- Work instructions -
Find the word "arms" in the records and copy every line where it occurs.

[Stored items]
-- Opening Marker --

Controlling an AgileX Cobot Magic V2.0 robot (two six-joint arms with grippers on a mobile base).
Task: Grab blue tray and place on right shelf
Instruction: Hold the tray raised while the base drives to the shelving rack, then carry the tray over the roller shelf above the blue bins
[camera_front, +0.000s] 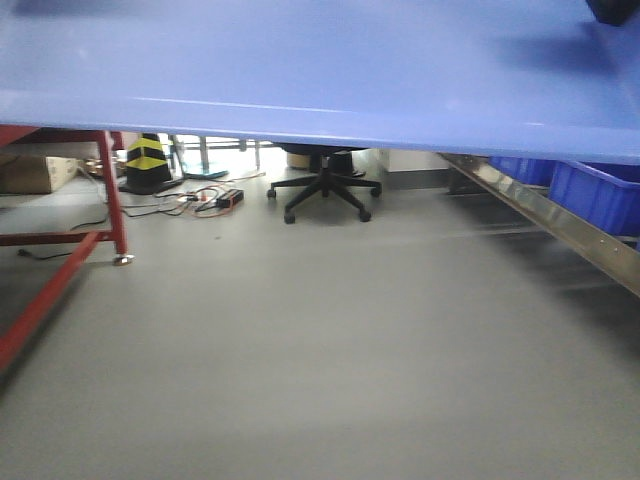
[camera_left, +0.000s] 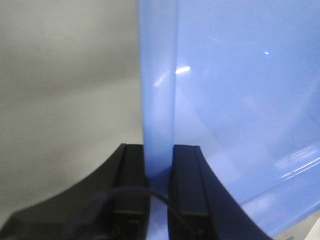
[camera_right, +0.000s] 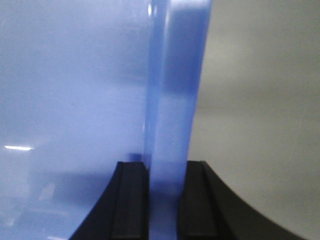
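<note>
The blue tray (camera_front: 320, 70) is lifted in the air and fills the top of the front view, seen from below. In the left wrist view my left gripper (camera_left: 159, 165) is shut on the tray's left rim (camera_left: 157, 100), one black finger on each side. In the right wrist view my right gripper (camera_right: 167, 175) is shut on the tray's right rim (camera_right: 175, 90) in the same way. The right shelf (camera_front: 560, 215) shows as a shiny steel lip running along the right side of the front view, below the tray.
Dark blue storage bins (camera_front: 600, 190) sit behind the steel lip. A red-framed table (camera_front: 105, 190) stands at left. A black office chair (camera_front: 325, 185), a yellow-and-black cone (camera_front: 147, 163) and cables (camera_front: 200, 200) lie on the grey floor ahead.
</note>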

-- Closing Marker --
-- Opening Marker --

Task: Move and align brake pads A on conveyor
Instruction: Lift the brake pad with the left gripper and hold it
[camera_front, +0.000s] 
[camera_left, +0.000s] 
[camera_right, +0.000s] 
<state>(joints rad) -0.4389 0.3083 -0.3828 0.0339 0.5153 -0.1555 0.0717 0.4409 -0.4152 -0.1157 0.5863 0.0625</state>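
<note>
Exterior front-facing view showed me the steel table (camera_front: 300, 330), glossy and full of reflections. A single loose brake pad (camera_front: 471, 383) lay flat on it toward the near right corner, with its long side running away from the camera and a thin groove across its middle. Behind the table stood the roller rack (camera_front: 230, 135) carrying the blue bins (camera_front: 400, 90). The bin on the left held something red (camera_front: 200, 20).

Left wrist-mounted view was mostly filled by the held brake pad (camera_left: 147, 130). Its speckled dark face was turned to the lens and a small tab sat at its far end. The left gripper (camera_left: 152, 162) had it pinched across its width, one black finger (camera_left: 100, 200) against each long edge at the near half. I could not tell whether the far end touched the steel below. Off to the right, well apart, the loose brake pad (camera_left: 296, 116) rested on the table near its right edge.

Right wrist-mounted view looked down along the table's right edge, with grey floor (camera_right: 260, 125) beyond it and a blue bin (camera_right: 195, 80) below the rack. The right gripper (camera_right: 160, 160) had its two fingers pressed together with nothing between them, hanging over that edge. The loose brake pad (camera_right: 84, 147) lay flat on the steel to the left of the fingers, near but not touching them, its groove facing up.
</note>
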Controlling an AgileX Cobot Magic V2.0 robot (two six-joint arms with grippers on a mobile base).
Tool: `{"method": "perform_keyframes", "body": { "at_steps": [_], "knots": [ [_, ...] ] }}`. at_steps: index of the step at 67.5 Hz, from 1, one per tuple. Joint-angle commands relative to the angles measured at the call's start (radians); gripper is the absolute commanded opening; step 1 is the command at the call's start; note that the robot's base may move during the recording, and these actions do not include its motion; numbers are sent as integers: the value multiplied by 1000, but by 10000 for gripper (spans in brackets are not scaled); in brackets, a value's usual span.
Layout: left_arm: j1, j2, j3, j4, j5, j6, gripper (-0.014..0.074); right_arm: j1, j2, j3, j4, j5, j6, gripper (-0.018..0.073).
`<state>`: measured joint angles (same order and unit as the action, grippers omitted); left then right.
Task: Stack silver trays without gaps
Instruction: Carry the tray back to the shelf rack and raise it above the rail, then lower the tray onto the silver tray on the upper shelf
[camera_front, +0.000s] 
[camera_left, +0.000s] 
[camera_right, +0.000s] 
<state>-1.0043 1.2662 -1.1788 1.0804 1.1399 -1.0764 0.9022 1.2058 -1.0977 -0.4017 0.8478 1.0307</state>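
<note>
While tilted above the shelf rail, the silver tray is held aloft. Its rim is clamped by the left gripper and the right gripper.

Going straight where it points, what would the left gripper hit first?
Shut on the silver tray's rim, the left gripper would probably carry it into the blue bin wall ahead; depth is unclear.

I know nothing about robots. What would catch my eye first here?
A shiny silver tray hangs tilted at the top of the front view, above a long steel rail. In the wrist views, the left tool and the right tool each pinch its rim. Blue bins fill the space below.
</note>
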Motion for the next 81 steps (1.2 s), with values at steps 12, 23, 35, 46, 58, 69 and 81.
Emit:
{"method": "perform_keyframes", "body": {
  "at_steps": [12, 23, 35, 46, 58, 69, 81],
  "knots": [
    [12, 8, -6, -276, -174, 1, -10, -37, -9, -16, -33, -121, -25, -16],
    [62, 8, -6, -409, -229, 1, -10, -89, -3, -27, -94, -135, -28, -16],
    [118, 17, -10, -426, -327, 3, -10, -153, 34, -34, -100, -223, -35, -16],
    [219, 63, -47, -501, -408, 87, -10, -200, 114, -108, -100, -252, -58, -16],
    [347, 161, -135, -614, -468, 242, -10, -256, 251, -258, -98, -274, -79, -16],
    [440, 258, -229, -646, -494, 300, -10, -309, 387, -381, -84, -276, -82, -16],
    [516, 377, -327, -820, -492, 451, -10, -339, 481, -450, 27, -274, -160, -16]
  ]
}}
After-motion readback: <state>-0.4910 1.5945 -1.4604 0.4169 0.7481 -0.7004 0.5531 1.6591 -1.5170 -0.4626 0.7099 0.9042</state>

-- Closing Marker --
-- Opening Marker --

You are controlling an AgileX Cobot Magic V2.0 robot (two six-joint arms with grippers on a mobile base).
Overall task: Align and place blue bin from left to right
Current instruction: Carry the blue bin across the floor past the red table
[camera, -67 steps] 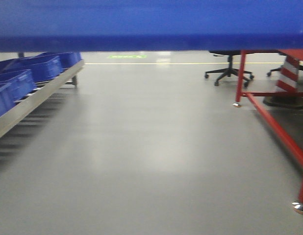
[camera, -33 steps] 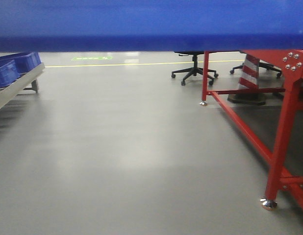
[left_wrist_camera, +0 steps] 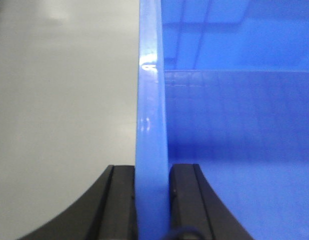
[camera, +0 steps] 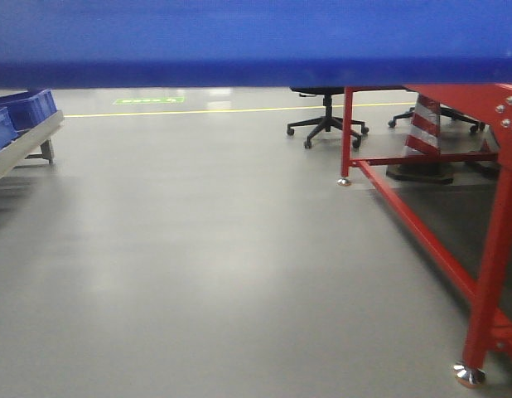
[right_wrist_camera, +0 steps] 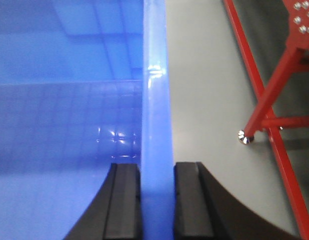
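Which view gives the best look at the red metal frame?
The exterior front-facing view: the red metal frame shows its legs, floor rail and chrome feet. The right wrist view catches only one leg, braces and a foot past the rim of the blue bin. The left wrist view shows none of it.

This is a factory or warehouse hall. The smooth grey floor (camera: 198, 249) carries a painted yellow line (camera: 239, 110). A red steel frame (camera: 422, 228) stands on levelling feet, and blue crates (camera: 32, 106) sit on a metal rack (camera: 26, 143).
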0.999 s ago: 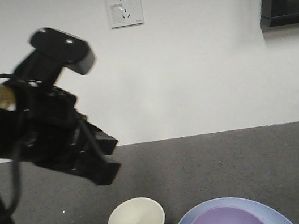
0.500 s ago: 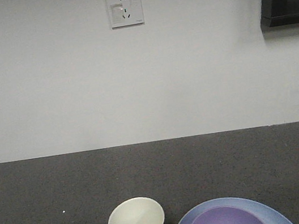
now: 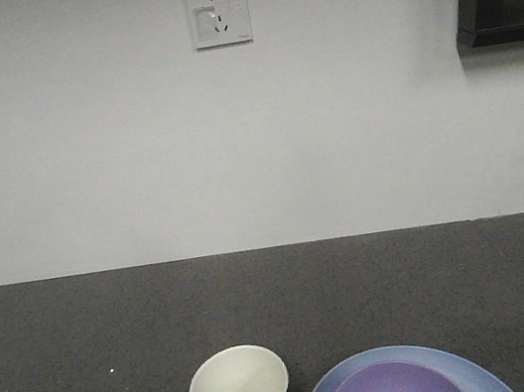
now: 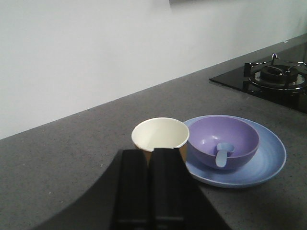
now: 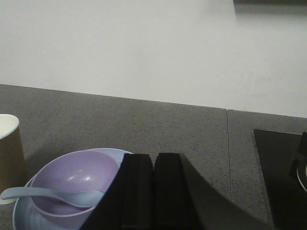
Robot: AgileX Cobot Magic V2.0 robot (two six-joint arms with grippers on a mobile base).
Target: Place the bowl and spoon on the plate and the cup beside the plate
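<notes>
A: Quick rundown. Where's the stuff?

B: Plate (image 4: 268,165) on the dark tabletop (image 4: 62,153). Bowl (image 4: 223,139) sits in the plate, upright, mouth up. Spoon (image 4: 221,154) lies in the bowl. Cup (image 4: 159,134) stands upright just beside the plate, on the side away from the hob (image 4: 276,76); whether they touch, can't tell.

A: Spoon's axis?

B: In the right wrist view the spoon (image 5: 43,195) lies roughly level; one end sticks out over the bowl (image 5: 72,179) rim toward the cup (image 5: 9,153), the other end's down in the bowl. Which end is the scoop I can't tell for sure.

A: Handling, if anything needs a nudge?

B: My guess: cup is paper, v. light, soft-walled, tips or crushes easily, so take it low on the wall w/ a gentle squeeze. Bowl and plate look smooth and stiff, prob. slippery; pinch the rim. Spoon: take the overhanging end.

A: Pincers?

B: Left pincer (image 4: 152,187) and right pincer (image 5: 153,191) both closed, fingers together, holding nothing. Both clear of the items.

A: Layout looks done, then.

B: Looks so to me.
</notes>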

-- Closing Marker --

- The completed task -
Controlling an AgileX Cobot Magic V2.0 robot (two six-joint arms with grippers on a mobile base).
Controlling an AgileX Cobot Magic V2.0 robot (two six-joint arms with grippers on a mobile base).
You are controlling an AgileX Cobot Magic V2.0 robot (two six-joint arms with grippers on a mobile base).
Robot: AgileX Cobot Magic V2.0 robot (two six-joint arms with grippers on a mobile base).

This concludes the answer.